Erik Jones, Darrell Wallace, Jeb Burton

Der Eldora Speedway ist der bekannteste Dirt-Track der USA Zoom

Viele aktuelle NASCAR-Stars sind auf den Dirt-Tracks groß geworden, aber Stewart ist der einzige, der dort noch aktiv ist. Zum Beispiel Kasey Kahne, Greg Biffle oder Clint Bowyer verzichten seit Jahren auf Renneinsätze, obwohl neben Stewart auch Kahne nach wie vor ein eigenes Dirt-Track-Team unterhält. Und Stewart ist auch der Streckenchef des Eldora Speedways, also der Dirt-Track-Strecke, die es 2013 zurück in den NASCAR-Kalender geschafft hat, als die NASCAR-Trucks ein Comeback gaben.

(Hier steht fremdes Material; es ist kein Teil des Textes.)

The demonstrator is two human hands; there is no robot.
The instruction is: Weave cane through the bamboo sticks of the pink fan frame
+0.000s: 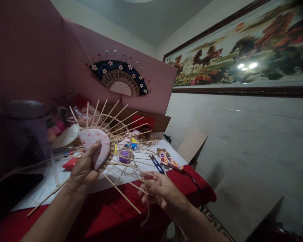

Alle wissen: Die so spektakulären Sprint-Cars sind gleichzeitig kreuzgefährlich. Erst im Frühsommer 2013 verlor NASCAR-Pilot Jason Leffler bei einem Unfall sein Leben. Die Sicherheitsstandards in den regionalen Klassen sind bei weitem nicht vergleichbar mit denen der NASCAR. Gleiches gilt auch für die schwierigen Sichtverhältnisse (siehe Onboard-Video). Nicht nur die vielen Tony-Stewart-Fans fragen sich also zurecht: Warum setzt sich "Smoke" nach wie vor einem so großen Risiko aus?


Sichtverhältnisse: Beispiel eines Onboard-Videos

Noch steht der Name Stewart auf der Meldeliste für das Pure Michigan 400. Rein sportlich gesehen, muss er am Wochenende in seinem Stewart/Haas-Chevrolet mit der Startnummer 14 sitzen, um sich eine theoretische Chance auf eine Chase-Qualifikation 2014 aufrecht zu erhalten. Eine Anforderung der NASCAR ist es, dass sich ein Playoff-Kandidat an jedem Rennwochenende der Qualifikation stellt, was Stewart in Watkins Glen erfüllt hat. Doch ob sich der vermutlich äußerst angeschlagene dreifache NASCAR-Champion diesem Druck aussetzen kann und möchte, bleibt abzuwarten.